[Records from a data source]
##########

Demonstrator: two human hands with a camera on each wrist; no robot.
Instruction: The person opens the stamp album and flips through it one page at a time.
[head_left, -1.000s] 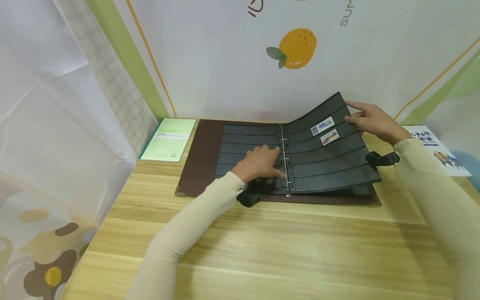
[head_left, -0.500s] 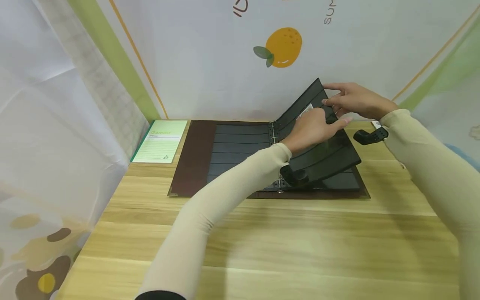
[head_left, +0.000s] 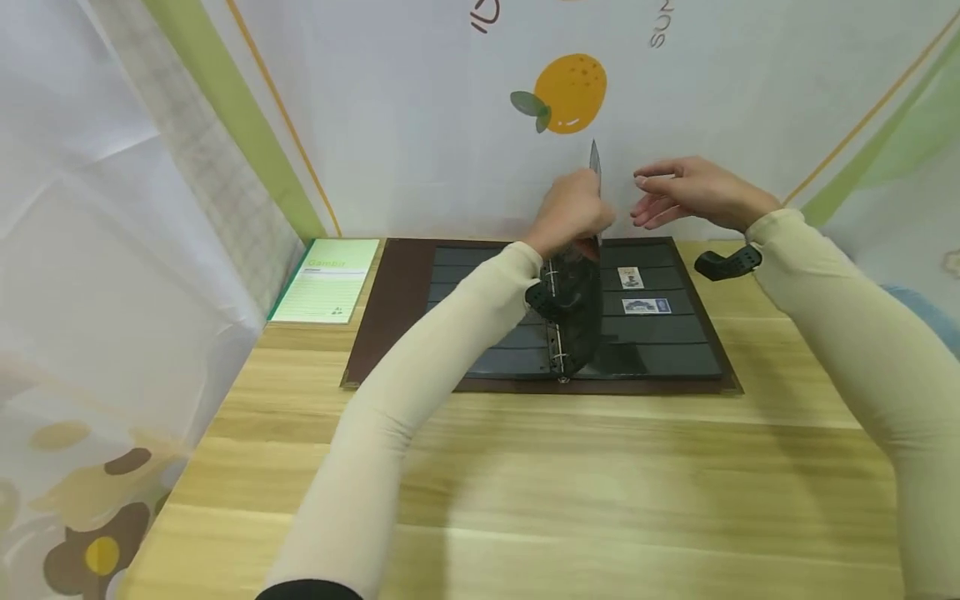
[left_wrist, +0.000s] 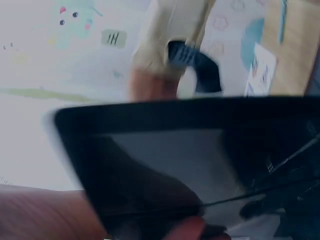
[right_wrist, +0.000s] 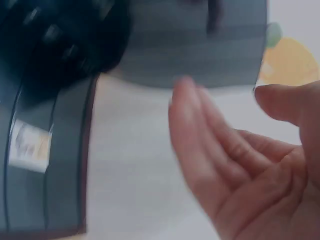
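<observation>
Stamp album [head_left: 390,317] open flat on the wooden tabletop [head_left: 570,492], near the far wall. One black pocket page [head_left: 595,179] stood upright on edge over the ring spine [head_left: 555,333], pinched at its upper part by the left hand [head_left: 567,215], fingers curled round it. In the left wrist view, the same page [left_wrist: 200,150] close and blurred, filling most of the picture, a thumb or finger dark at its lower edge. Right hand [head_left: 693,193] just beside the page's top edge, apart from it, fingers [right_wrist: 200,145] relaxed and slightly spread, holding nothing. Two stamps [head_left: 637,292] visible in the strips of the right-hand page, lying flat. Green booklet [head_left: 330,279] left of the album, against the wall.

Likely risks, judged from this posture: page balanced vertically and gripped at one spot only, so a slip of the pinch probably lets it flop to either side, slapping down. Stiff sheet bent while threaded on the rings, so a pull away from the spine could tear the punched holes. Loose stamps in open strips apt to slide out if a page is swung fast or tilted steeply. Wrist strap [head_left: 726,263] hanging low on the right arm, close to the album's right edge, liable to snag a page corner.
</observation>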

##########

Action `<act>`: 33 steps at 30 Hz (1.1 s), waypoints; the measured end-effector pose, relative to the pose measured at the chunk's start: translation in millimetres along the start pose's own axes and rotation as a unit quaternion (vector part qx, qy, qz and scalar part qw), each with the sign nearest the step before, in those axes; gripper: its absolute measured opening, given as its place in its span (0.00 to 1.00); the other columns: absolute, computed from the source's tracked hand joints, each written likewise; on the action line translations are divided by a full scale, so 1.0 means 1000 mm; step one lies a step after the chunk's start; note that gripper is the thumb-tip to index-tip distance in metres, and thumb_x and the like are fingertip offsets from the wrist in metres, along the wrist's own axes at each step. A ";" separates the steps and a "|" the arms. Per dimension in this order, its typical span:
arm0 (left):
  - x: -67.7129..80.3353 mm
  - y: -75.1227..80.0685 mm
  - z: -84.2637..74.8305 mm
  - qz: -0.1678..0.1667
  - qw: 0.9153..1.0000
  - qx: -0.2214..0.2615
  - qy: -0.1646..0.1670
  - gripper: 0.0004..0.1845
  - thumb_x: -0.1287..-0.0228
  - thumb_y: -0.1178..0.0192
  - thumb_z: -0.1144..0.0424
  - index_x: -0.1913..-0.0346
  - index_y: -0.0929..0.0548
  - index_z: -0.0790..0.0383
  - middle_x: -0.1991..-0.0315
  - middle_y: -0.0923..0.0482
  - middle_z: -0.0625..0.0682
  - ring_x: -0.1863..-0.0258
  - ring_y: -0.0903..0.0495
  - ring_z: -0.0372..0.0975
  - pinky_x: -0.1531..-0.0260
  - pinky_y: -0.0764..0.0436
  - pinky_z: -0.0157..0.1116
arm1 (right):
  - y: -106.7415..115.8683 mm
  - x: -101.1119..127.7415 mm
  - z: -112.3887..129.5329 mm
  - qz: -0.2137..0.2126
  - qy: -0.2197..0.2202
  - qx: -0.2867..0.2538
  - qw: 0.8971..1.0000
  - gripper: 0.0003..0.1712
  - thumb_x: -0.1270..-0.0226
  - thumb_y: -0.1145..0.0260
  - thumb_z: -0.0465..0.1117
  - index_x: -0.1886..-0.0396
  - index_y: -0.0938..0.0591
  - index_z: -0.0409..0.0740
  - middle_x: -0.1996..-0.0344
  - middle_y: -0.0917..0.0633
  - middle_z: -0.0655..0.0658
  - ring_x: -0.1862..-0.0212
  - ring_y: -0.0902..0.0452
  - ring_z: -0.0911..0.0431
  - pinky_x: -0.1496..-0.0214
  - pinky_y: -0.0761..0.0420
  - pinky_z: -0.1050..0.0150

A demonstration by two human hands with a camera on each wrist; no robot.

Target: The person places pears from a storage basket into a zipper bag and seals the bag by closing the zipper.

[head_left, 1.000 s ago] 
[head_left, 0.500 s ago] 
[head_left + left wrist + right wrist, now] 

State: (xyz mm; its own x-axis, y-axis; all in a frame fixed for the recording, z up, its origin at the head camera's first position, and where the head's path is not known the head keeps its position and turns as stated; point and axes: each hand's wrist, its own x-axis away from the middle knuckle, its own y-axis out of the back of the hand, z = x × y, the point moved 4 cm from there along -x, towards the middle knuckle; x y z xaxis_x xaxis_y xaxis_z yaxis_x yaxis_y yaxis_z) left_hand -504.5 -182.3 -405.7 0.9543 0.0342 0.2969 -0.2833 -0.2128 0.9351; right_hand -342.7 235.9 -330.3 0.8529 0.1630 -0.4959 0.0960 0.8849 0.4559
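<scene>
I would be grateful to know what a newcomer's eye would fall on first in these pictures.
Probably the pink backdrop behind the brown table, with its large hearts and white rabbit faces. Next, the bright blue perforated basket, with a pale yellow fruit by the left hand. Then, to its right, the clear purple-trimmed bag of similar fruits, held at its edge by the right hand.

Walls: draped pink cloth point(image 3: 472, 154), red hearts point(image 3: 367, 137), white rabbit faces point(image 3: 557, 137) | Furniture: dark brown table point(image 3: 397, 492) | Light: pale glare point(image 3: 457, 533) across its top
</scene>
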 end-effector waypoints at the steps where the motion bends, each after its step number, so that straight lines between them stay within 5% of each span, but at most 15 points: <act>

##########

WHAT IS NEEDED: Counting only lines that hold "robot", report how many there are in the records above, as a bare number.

ANSWER: 2